%%

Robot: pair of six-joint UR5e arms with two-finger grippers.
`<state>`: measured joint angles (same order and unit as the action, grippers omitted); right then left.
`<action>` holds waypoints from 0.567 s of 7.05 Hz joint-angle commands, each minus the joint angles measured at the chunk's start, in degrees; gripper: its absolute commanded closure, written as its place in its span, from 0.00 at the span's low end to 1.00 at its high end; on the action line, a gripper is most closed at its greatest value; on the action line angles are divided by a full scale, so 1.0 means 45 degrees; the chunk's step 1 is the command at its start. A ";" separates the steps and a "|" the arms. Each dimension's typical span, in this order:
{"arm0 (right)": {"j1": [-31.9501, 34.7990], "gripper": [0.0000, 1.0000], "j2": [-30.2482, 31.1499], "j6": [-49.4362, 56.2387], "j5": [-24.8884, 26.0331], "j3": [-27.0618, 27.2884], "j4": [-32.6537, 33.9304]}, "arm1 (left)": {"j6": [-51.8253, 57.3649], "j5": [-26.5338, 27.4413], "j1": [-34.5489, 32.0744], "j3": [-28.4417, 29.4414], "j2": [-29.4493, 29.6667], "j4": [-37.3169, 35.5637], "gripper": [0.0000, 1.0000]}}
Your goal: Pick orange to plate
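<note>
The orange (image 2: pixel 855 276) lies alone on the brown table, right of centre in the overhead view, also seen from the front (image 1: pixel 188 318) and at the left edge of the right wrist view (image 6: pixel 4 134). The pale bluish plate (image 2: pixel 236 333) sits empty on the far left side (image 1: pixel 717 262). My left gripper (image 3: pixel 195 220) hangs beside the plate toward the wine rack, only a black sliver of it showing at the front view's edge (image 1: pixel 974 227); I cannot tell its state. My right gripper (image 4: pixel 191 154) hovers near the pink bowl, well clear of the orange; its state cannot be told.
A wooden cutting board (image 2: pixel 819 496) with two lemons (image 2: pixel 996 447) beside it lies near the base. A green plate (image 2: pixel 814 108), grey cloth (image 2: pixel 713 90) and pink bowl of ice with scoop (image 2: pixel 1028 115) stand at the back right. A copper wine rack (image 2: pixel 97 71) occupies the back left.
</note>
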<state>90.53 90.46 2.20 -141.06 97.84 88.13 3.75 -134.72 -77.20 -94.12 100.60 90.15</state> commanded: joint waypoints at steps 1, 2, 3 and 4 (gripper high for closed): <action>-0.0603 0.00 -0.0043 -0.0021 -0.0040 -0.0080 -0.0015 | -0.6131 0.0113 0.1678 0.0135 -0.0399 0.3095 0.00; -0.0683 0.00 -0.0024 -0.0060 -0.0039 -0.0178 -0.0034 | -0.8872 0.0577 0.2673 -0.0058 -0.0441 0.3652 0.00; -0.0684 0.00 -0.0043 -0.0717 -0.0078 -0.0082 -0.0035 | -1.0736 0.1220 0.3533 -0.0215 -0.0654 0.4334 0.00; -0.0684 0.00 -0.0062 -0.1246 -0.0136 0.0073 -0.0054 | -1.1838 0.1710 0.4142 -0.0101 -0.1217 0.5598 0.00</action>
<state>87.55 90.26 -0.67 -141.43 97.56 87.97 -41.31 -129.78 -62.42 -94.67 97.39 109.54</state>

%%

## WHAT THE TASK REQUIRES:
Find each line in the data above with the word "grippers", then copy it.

## RESULT OF THE TASK:
Robot: pair of six-joint UR5e arms with two-finger grippers.
`<state>`: measured joint angles (same order and unit as the action, grippers omitted); right then left.

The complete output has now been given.